TO 6 – Zum Thema, den Bebauungsplan Hafenstraße/Klein-Venedig aufzuheben:
Ich will es für die LLK kurz machen: Wir stimmen dem Antrag der SPD zu. Die Entscheidung der Bürger gegen das KKH auf Klein-Venedig ist mehr als eindeutig – also: Affe tot – Klappe zu. Alles andere wäre eine unzulässige der von den Bürgern klar verordneten Störung der Totenruhe und zudem eine Missachtung des Bürgerentscheides.
Sprache ist verräterisch – Manche hier wollen das Projekt lediglich, Zitat: „ruhen lassen“. Meine Damen und Herren, Ruhe kann auch mal von kurzer Dauer sein und Sie wollen sich ein Hintertürchen offen lassen, um die Sache eventuell ein drittes Mal an die Wand zu fahren. Begreifen Sie es doch endlich: Ihr Traumprojekt auf Klein-Venedig ist mausetot – also Deckel auf den Sarg und fertig.

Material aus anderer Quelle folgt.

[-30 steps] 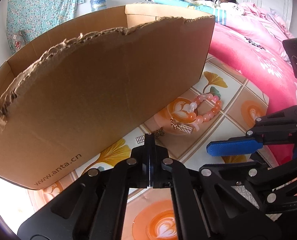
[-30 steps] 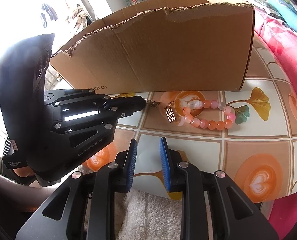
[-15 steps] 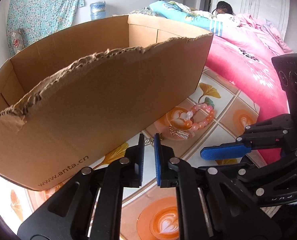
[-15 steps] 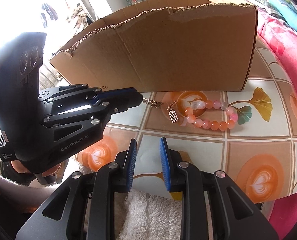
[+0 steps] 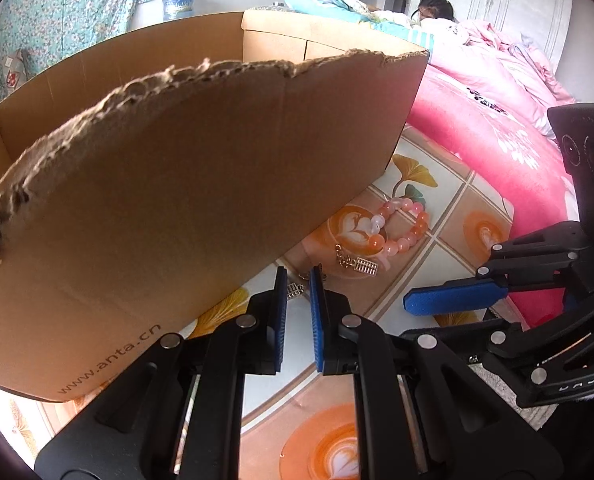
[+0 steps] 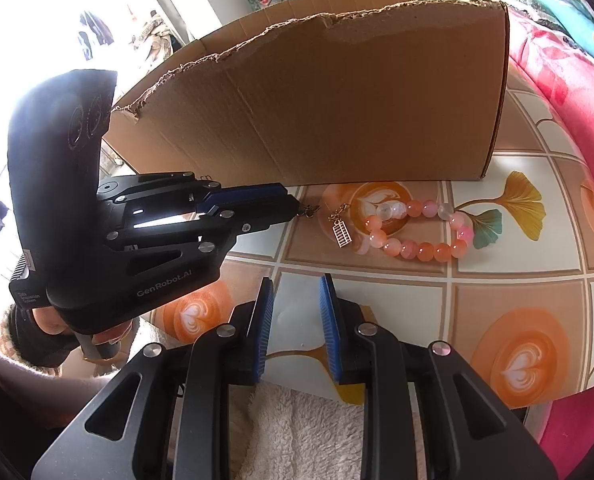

Das uns vorgelegte Antragsmanöver kann ja durchaus folgenden Hintergrund haben: Wir lassen das nur ruhen, denn dann haben wir ja jederzeit die Möglichkeit, beispielsweise das geplante Parkhaus wieder ins Gespräch zu bringen. Frei nach dem Motto: Die Bürger haben sich ja nur gegen das KKH ausgesprochen, über ein Parkhaus wurde nicht abgestimmt. Nehmen Sie es mir nicht allzu übel; Aber wer in diesem Fall an Reinkarnation glaubt, bemühe seinen Schamanen oder einen Therapeuten.